The few Circassian communities that did survive in Russia were dispersed across three main territories, and their lands were subjected to a vast wave of settler colonization by Cossacks from southern Russia and Ukraine. Despite sharing a common language (with some dialectal differences), religion (Sunni Islam), and endonym — all Circassians call themselves "Adyge" in their own language — the Russian Empire and later the Soviet Union prevented their unification as a single nation.
Instead, the three territorial communities were given distinct ethnonyms: "Adygean", "Cherkess," and "Kabardian," and merged with other Caucasian peoples into multi-ethnic territorial units, which exist today as the Republics of Adygea, Karachay-Cherkessia, and Kabardino-Balkaria.
Although Circassian Adygeans enjoy their own titular republic, they constitute only 25 % of its population, which is overwhelmingly ethnically Russian; the Soviet authorities used deliberate demographic manipulation to maintain control over national minorities. In Kabardino-Balkaria, Circassian Kabardians make up 57 % of the republic's inhabitants, while in Karachay-Cherkessia, the Circassian Cherkess form just 13 %.
After the collapse of the Soviet Union, Circassians retained and in some cases increased their autonomy, with the elevation of their autonomous regions (oblasts) to autonomous republics. This was, however, against the backdrop of ethnic conflicts that plagued most of the Caucasus during the late 20th and early 21st century, as well as the acute focus of Russia's political and security apparatus on Islamic peoples brought by the global War on Terror.
The situation for Circassians in Russia has worsened since 2014. That year's Winter Olympics in Sochi presented the Circassians with a significant opportunity to bring the genocide to global attention, with 2014 marking the 150th anniversary of the beginning of the genocide, and Sochi lying within historical Circassia. The world, however, remained largely silent.

Russia's invasion of Ukraine in 2022 marked yet another deterioration for Russia's national minorities. The hyper-securitization of Russian society ensures that authorities crack down on anything deemed a threat, including expressions of national defiance that could be interpreted as separatism.
But perhaps most concerning for Circassians and other national minorities in Russia today was the Kremlin's announcement in November 2025 of a new "State National Policy Strategy," whose stated goal is to ensure that at least 95% of Russia's population identify with a singular "all-Russian civic identity" (obshcherossiyskaya grazhdanskaya identichnost') by 2036, characterized by usage of the Russian language, "belonging to the Russian state," and "adherence to traditional Russian spiritual-moral and cultural-historical values."
The Strategy frequently refers to a multinational Russian nation (Rossiyskaya natsiya), emphasizing the unity and belonging of all the country's peoples to this singular nation.

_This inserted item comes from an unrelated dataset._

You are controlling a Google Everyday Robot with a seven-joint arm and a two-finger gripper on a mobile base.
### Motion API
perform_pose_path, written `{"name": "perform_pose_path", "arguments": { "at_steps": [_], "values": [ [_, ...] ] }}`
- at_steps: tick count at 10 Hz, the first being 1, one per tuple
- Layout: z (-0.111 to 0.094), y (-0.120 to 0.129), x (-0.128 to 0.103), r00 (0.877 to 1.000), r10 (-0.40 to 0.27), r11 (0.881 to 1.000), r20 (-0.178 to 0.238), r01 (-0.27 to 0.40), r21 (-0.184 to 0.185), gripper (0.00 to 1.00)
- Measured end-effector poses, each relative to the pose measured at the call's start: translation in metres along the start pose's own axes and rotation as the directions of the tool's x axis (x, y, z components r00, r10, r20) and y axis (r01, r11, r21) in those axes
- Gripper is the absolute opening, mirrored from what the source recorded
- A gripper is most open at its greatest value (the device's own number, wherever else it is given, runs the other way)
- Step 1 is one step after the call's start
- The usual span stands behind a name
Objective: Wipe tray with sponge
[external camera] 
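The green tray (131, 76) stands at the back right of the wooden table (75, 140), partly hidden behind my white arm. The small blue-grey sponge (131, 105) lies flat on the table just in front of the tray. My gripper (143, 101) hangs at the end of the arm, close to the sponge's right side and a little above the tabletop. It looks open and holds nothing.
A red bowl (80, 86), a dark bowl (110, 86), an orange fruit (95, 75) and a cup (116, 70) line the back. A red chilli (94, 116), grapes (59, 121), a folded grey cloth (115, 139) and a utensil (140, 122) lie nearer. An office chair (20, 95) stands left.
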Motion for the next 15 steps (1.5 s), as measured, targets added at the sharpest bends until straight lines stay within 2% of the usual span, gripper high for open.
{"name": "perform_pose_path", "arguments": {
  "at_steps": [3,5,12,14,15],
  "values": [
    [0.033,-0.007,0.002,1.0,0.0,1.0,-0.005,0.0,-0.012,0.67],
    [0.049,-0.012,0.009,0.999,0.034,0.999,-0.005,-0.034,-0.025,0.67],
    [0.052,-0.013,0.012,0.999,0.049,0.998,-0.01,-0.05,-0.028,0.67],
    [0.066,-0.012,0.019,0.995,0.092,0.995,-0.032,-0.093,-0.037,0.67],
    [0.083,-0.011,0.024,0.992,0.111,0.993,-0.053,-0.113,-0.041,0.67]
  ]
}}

What this means for Russia's minorities in reality is too early to predict, though it appears the Kremlin is attempting to transition the country from an explicitly multinational federation into a culturally and linguistically homogenous society, where expressions of difference are condemned.
For Europeans concerned with the future of small nations across the continent, the occasion of the anniversary of the Circassian Genocide should offer pause for thought for the many non-Russian peoples within Russia, who have been largely powerless against the whims of successive Russian tsars, Bolsheviks, and presidents for over 150 years, and may only tepidly express their national identity under the watchful eye of the Russian authorities.
Editor's note: The opinions expressed in the op-ed section are those of the authors and do not purport to reflect the views of the Kyiv Independent.